Construction of a proposed multibillion-dollar Durban Dug-Out Port in South Africa has been postponed once again, after the country’s biggest state-run rail, port and pipeline company, Transnet SOC Ltd., said a sluggish economy and declining global commodity prices have sapped the performance of its subsidiary, the Transnet National Ports Authority (TNPA), which is promoting the project.

Transnet CEO Siyabonga Gama on June 27 announced that the company will suspend some of its major capital projects across its port, pipeline and railway operations. Those projects had been scheduled as part of a 10-year, $20-billion rolling-market demand-strategy investment plan unveiled in 2012.

“We have had to defer some of the capital investment projects because our customers are also scaling down on their investment expenditure, largely due to the subdued global commodity markets and a GDP that is below expectations,” said Gama.

“We now do not want to create too much capacity ahead of demand. What we are doing is to time our investments in such a manner that [they are] based on validated demand,” said Gama. “We want to enter into discussions with our customers for take-or-pay programs [in which] they can guarantee our port volumes and that the investments we make will actually pay back,” he said.

Phase-one construction of the “dug-out” port, whose cost has been estimated at between $5.2 billion and $6.8 billion, was set to begin this year, but the final designs, earlier slated for completion in 2014, are still pending. No new target start date has been announced. Transnet did not respond to ENR’s emailed requests for additional information.

The project is to be located at the old Durban International Airport site, which sits 11 kilometers from the existing Port of Durban. Completion of the first phase had been set for 2020, to coincide with an anticipated 76% increase in container volumes to 7.6-million twenty-foot equivalent units (TEU) from 4.3-million TEU, between 2012 and 2019, according to Transnet’s 2012 container-volume growth projections.

The proposed port is expected to have a capacity of 9.5-million TEU per year—nearly three times the 3.4-million TEU of the existing one, which handles 65% of all South Africa container traffic and 4,700 commercial vessels annually.

Some features of the proposed port include an 18.5-meter-deep, 360-m-wide approach tunnel, a 16-berth container terminal, a three-berth vehicle terminal and a 300-m-long, 4-berth liquid terminal. Other features include cargo infrastructure and services to facilitate port functions. Transnet says the port will take 20 to 40 years to construct.

TNPA originally set 2016 as the deadline for award of concessions and construction tenders for the first four berths, breakwaters and channel dredging.  The projects were planned for completion in the first quarter of 2020.

The project is opposed by ecological and residential groups in South Africa. The South Durban Community Environmental Alliance, a Durban-based environmental justice organization, says the project “will not only have negative social and economic impacts but will detrimentally affect the environment around the mouth of the Isipingo River [and] contribute to further climate change, loss of natural resources and the extinction of species.” The site is thought to have one of the highest mother populations of black-headed dwarf chameleons, according to the alliance.

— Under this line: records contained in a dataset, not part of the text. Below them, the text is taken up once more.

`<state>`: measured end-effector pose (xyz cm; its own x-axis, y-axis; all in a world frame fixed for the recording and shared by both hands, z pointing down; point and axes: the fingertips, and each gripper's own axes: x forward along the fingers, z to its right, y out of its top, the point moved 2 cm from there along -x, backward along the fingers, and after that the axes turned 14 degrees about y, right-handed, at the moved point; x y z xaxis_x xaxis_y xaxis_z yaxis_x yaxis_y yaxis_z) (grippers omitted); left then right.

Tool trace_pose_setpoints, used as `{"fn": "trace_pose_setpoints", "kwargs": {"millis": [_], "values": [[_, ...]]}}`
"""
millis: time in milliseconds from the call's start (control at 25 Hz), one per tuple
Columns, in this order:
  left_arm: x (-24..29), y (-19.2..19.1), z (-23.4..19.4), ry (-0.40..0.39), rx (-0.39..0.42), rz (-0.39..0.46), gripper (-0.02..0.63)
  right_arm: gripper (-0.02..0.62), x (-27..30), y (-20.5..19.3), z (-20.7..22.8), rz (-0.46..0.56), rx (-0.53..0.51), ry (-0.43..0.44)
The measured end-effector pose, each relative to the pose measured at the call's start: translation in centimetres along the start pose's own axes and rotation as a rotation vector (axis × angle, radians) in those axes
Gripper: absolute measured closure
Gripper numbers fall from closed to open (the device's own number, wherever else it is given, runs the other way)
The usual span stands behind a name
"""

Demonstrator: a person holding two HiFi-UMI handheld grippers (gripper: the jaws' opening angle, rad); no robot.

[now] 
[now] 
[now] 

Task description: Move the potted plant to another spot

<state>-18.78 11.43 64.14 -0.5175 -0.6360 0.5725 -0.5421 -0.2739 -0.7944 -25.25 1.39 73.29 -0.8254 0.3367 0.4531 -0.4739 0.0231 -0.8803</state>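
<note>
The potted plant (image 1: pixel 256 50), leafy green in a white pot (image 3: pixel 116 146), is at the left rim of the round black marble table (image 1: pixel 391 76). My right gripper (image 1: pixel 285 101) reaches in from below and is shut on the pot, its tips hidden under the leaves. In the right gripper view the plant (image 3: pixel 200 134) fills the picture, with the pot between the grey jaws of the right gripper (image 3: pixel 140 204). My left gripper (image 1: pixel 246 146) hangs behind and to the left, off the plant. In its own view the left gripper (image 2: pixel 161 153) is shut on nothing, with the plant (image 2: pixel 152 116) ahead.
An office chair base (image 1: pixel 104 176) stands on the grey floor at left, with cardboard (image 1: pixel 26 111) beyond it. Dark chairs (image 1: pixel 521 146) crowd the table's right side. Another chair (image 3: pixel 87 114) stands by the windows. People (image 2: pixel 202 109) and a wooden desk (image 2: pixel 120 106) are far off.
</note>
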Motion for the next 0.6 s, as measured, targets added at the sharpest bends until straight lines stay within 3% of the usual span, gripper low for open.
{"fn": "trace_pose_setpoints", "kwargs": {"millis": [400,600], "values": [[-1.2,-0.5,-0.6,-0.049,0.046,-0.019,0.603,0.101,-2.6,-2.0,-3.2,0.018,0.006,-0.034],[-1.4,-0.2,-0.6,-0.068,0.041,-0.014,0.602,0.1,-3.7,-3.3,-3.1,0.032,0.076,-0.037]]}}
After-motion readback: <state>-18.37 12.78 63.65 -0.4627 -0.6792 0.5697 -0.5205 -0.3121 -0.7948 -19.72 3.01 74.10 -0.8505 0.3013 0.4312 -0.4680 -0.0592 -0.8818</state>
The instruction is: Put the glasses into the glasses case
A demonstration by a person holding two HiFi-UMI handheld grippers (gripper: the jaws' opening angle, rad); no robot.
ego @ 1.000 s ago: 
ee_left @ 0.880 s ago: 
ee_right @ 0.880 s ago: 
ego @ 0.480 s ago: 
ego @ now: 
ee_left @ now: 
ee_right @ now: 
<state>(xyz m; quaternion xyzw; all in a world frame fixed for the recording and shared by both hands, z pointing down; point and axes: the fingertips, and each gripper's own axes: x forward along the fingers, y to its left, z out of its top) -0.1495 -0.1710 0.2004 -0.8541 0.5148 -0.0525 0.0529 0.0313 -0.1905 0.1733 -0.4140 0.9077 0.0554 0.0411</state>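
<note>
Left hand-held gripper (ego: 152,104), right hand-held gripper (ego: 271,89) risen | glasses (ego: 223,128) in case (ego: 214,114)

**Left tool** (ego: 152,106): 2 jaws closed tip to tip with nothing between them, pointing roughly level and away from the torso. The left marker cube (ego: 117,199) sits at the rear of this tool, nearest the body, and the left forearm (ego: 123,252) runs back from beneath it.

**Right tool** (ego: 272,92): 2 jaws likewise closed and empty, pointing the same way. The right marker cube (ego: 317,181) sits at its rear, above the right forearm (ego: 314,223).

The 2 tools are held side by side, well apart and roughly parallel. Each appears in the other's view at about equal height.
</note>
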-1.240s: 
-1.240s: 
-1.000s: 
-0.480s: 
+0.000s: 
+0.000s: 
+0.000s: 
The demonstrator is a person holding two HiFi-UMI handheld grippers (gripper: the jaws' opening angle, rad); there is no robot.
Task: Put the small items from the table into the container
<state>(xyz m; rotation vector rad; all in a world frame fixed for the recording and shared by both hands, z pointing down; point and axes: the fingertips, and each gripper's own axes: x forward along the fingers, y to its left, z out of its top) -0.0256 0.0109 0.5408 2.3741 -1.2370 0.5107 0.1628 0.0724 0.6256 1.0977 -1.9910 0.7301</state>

Other TNPA projects still are on track. At an estimated cost of $829 million, the existing Durban Container Terminal will expand the capacity at Pier 1 and Pier 2, enabling them to handle a combined 5.3-million TEU annually.

Preparations are to begin next year, according to Selvan Pillay, senior manager for planning and development. The second phase of Pier 1 expansion involves the integration of the nearby Salisbury Island naval base and the container terminal, he said on June 27.

“We are working at getting a lease agreement for the Salisbury land. … Also, we have to do an environmental process to enable us to get the project approved,” Pillay said. Pier 1 construction is expected to commence in 2018 and be completed in 2023. Costing an estimated $439 million, the project will increase the container terminal’s capacity to 2.4-million TEU from 700,000 TEU per year.

At Pier 2, Nos. 203, 204 and 205 berths will be deepened to 16.5 m from the current 12.8 m. Further, they will be extended to 1,210 m from the current 914 m, allowing each of the berths to accommodate simultaneously three vessels of 350-m lengths.

This expansion will increase the capacity of Pier 2 to 2.9-million TEU per year from the current 2.4-million TEU. The project, including additional lift cranes, is expected to cost $390 million. Work on Pier 2 is expected to commence in 2017 and run until 2022.

In one of its project briefs, TNPA says two Durban Container Terminal projects will require "sand winning" of approximately 4.5 million cu m of offshore material. Two borrow sites, measuring 110 hectares and 250 ha, respectively, have been identified 1.2 kilometers east of the Port of Durban harbor's mouth.

Either a trailing suction dredger or a trailing suction hopper dredger will mine the material, according to TNPA. “Both of [the dredgers] are self-propelled ships equipped with articulated dredging pipes that extend to the sea bottom,” according to the firm. 

TNPA will review a number marine, environmental and archaeological studies after August 15, when the interested parties conclude registration.